La troisième consiste à revoir le budget. Si le problème vient d’achats impulsifs, d’abonnements ou de dépenses variables, le regroupement ne résout pas la cause. Dans ce cas, un système comme la méthode kakebo peut aider, car il oblige à noter les dépenses et à classer les décisions de consommation.

La quatrième consiste à séparer l’argent par objectif. Un compte pour les dépenses fixes, un autre pour l’épargne et une carte prépayée pour les dépenses variables peuvent éviter de tout mélanger. Une carte prépayée en ligne pour l’épargne à court terme peut servir à limiter le budget de loisirs ou d’achats et à empêcher les dépenses discrétionnaires d’envahir l’argent réservé aux paiements importants.

Le regroupement de crédits peut être utile lorsque la mensualité est devenue difficile à assumer et qu’il existe encore une capacité de remboursement. Mais ce n’est pas une solution magique. Il peut donner de l’air, simplifier les paiements et éviter les retards, mais il implique généralement de payer plus longtemps et, souvent, plus cher au total. La bonne décision dépend du coût complet, de la durée, des garanties et de l’existence d’un budget qui empêche de retomber dans l’endettement.

Questions fréquentes

Qu’est-ce que le regroupement de crédits ?
C’est une opération qui rassemble plusieurs prêts, crédits ou dettes en cours dans un seul nouveau prêt. L’objectif est généralement de payer une mensualité plus basse et de simplifier la gestion.

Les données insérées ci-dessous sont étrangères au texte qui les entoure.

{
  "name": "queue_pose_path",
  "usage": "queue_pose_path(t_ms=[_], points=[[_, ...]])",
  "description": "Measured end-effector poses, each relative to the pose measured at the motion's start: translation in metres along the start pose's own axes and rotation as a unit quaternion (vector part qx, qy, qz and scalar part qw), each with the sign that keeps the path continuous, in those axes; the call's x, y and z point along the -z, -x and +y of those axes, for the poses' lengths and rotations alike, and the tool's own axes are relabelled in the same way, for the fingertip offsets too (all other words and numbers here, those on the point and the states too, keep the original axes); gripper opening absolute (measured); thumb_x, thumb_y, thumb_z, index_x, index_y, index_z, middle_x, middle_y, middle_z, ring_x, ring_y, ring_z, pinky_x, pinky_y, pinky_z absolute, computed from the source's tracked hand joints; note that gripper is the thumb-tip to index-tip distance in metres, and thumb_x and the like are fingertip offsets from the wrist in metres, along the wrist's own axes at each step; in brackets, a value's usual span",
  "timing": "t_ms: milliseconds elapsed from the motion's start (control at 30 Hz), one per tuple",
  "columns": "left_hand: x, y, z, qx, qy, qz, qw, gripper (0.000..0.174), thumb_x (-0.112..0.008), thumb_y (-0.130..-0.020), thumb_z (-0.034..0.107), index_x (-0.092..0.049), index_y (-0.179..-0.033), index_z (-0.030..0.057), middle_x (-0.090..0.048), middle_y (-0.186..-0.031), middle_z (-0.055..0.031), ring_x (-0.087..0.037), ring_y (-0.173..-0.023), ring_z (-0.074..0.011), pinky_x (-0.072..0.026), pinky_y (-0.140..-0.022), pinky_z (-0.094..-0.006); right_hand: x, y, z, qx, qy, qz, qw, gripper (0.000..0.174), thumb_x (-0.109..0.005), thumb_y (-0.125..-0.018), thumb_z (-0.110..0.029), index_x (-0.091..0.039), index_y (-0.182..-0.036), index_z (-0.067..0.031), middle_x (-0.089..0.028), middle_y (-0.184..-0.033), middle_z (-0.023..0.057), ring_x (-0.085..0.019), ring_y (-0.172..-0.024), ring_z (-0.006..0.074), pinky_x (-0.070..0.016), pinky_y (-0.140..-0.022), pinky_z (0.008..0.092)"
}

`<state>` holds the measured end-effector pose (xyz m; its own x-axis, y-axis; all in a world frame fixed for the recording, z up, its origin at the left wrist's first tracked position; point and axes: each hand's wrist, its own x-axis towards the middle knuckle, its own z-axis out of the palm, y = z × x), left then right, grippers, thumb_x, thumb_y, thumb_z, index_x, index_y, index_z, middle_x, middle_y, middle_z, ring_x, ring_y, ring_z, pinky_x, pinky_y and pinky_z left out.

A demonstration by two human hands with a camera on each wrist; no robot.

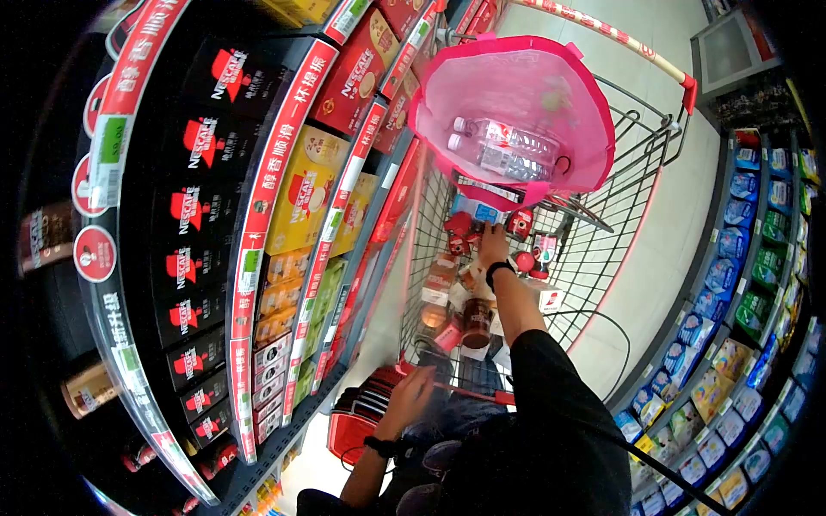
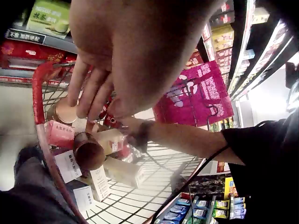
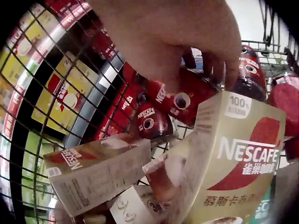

Le regroupement de crédits réduit-il ce que je dois ?
Pas nécessairement. Il réduit souvent la mensualité, mais peut augmenter le coût total si la durée est trop allongée.

Vaut-il mieux regrouper avec ou sans crédit immobilier ?
Avec crédit immobilier, les taux sont généralement plus bas et les mensualités plus faibles, mais le bien est lié à l’opération. Sans crédit immobilier, le risque patrimonial est plus faible, même si le taux est souvent plus élevé.

Quels frais un regroupement de crédits peut-il avoir ?
Il peut inclure des frais d’ouverture, des frais de remboursement anticipé, des frais d’évaluation, des frais liés à l’opération immobilière et des commissions d’intermédiation. Il faut donc comparer le TAEG et le coût total.

Quand le regroupement de crédits peut-il être utile ?
Il peut être utile si la somme des mensualités actuelles est trop élevée, s’il existe un risque d’impayé et si la nouvelle opération donne de la marge mensuelle sans aggraver la situation à long terme.